Solar sailing is being considered as a potential replacement to the existing propulsion techniques especially for the cases of interplanetary mission operations. This is due to the infinite delta-v provision of this technology that may enable a solar sailcraft to travel away from the Sun at an acceleration much faster compared to the chemical propulsion based spacecrafts.
A solar sailcraft is a spacecraft that consists of a large membrane upon which the radiation of the sun acts as a propulsion force. The incident photons on the large membrane area get reflected from the membrane surface and produce a solar thrust that accelerates the sailcraft. The resultant acceleration depends upon a number of factors such as the incident solar radiation pressure, the area of the membrane, and the direction of the solar radiation incident on the membrane of the sailcraft.
Almost a hundred years of theoretical and practical efforts by theorists, researchers and developers have led to a number of successes recently in the area of solar sailing. Most of these developments occurred in the last decade with the realization of actual solar sailcraft missions such as NanoSail-D, LightSail-1 and IKAROS. The success of IKAROS has proved to be a source of great momentum in the research related to solar sailcraft technology. This success has led to the consideration of in-depth research in the area of more solar sailcraft designs such as OctaSail, the subject of this thesis research.
Based on the in-depth study of existing research literature, it is concluded that the performance of any sailcraft depends upon a number of factors that include the design configuration of the sailcraft, the material being used in the membrane, the method to deploy the sailcraft membrane, and the method to ensure the flatness of the membrane. These factors together lead to a baseline characteristic that can be used to evaluate the performance of any sailcraft and this baseline characteristic is known as Characteristic Acceleration.
Based on the detailed qualitative and quantitative analysis, a spinning octagonal configuration consisting of eight tip masses is proposed and is termed as OctaSail. OctaSail is a spinning sailcraft that offers an extended area of the membrane while keeping the length of tip-mass attachment strings same as those in the case of IKAROS. Similarly, a membrane area equal to IKAROS is possible to be achieved with smaller lengths of tip mass attachment strings compared to those used in IKAROS. The detailed research has shown that the OctaSail design is capable of out-performing other sailcraft designs due to its better characteristic acceleration.

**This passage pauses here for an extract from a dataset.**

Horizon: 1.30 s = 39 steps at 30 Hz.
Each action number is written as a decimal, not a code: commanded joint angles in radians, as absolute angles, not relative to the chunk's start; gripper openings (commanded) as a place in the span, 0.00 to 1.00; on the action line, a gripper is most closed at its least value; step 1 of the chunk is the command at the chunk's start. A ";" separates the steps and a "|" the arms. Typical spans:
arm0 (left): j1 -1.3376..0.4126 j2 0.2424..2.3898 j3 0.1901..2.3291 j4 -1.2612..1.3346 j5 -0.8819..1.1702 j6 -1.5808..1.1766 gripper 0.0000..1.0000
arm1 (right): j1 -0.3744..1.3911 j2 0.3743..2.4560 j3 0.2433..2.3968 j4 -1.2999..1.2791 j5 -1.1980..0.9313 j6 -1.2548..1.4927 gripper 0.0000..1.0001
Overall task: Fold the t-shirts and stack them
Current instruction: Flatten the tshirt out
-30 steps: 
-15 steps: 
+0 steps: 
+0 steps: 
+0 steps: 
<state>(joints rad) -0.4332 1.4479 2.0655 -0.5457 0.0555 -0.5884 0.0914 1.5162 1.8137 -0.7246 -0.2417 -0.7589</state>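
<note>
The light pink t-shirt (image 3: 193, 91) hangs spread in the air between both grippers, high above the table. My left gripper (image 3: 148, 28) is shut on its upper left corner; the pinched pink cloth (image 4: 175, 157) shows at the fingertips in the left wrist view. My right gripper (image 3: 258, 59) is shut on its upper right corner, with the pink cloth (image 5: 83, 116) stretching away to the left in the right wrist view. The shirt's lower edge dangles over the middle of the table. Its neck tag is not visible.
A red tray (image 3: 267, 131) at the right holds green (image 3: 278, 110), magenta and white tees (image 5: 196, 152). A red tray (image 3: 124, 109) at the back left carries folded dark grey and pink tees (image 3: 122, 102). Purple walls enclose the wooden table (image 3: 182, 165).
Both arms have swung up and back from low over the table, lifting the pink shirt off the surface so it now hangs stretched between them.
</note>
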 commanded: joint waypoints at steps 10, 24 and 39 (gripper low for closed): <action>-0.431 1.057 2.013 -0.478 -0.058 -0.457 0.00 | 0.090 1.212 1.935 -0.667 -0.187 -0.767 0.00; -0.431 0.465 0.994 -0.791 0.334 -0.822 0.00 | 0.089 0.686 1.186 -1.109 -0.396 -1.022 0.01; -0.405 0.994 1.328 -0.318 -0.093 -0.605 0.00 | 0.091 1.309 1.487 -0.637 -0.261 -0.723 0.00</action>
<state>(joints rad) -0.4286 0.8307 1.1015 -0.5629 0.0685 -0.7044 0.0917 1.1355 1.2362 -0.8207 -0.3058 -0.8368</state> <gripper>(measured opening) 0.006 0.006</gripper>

In this research, the design of this OctaSail has been discussed and presented in detail. Moreover, the most challenging aspect of a spinning sailcraft is its attitude control. The attitude behavior of the OctaSail without using reflection control devices, and the attitude control of OctaSail by using reflection control devices is also discussed. Finally, feedback based attitude control logic is implemented to consider the uncertainties in system modeling.